Kate Duguid à New York, Naomi Rovnick, George Steer et Neil Hume à Londres et Hudson Lockett à Hong Kong
Les actions américaines se sont effondrées jeudi, clôturant leur pire trimestre depuis le début de la pandémie de coronavirus sous la pression des effets de la guerre en Ukraine, de la flambée des chiffres de l’inflation et du début de ce qui devrait être une série agressive de hausses des taux d’intérêt par le Réserve fédérale.
L’indice de référence S&P 500 a chuté de 4,9% au cours des trois mois se terminant fin mars, tandis que le Nasdaq Composite, à forte composante technologique, a baissé de 9,1%.
Ce fut le trimestre le plus faible pour les deux, ainsi que le premier trimestre de pertes pour le S&P 500, depuis le premier trimestre 2020.
Les bons du Trésor américain ont également subi des pertes dramatiques ce trimestre : le rendement à deux ans, qui évolue à l’inverse du prix, a augmenté de 1,58 point de pourcentage, le plus élevé depuis le deuxième trimestre de 1984. Le rendement de référence du Trésor à 10 ans a augmenté de 0,82 %. points, le plus depuis le premier trimestre 2021.

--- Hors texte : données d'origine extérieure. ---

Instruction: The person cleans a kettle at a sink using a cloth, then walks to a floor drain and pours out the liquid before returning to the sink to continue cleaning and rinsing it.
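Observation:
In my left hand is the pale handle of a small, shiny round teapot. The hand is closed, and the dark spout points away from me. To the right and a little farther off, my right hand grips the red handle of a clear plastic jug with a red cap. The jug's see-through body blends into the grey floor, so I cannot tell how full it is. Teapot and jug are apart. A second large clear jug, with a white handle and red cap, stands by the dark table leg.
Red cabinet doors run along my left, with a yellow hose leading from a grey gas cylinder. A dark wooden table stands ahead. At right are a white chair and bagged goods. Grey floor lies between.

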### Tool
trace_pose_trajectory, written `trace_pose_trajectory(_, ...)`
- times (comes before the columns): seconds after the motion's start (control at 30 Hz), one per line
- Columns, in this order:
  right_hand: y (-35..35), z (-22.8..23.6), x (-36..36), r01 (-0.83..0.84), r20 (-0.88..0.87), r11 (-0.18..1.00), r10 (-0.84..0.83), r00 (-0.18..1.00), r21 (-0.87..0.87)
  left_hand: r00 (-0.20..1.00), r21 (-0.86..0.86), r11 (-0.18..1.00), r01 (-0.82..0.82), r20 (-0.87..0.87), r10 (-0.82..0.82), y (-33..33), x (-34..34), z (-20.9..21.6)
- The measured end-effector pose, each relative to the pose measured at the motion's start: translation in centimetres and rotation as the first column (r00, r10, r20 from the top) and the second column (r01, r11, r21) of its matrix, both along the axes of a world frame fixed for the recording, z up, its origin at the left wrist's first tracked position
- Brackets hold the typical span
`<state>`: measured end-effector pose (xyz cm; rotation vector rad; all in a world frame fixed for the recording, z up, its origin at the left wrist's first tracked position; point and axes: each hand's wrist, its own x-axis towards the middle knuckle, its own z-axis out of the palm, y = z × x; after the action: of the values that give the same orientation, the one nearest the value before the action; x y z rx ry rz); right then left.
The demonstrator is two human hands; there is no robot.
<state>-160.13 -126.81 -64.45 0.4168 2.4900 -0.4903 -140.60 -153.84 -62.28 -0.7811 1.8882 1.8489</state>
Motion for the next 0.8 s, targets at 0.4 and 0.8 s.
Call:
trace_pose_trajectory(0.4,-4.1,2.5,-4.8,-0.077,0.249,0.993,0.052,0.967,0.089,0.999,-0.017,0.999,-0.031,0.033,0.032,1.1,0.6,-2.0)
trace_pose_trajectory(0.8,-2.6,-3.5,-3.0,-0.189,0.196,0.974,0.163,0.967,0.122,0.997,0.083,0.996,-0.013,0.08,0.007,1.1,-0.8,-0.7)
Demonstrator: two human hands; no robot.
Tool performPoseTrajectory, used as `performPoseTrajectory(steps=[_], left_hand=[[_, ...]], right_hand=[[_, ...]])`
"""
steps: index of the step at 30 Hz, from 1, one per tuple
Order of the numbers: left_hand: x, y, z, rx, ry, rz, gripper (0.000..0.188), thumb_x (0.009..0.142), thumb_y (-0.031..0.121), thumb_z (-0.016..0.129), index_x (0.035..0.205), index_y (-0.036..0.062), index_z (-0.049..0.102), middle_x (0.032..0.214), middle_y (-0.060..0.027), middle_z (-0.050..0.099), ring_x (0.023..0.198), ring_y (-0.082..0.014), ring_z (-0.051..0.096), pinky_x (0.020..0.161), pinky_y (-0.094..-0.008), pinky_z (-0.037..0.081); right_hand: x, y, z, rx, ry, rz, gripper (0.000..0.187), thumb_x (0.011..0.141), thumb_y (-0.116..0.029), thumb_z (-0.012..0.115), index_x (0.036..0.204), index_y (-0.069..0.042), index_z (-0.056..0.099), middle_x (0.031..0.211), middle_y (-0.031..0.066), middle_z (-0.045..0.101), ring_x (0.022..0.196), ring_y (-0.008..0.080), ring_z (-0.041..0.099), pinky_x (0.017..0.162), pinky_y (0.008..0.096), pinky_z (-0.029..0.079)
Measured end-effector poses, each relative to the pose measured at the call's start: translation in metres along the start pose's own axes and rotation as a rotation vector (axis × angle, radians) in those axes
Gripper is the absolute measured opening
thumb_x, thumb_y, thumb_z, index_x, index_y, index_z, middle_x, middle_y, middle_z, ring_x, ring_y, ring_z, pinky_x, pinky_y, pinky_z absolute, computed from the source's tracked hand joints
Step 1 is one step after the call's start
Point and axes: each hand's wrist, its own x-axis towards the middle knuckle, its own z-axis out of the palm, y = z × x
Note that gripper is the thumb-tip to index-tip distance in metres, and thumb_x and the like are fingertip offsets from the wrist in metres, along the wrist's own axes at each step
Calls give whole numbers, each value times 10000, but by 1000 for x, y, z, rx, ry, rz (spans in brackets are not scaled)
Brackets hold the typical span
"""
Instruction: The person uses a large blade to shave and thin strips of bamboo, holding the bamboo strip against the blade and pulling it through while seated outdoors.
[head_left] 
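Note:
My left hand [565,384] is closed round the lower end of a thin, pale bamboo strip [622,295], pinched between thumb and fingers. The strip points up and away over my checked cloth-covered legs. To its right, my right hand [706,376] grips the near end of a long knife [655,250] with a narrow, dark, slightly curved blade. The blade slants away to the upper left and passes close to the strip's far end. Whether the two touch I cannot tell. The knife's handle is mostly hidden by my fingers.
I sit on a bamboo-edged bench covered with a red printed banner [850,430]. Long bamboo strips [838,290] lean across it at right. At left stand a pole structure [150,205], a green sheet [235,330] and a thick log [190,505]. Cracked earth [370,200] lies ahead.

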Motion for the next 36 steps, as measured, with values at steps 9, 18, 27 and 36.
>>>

Le rendement à deux ans, qui évolue avec les attentes en matière de taux d’intérêt, a augmenté alors que la Fed a augmenté les taux d’intérêt d’un quart de point en mars pour la première fois depuis 2018. Environ huit autres réductions d’un quart de point sont prévues cette année alors que les investisseurs parient la Fed devra agir plus rapidement que lors des cycles précédents pour juguler l’inflation.
Un indice Bloomberg des rendements totaux des bons du Trésor avait chuté de 5,6% cette année à la clôture de mercredi, le mettant sur la bonne voie pour afficher sa performance trimestrielle la plus faible depuis la création de l’indice en 1973.
Les prix du pétrole se sont affaiblis jeudi après que les États-Unis ont annoncé une “libération historique” d’environ 180 millions de barils de sa réserve stratégique de pétrole en réponse à une pénurie mondiale d’approvisionnement.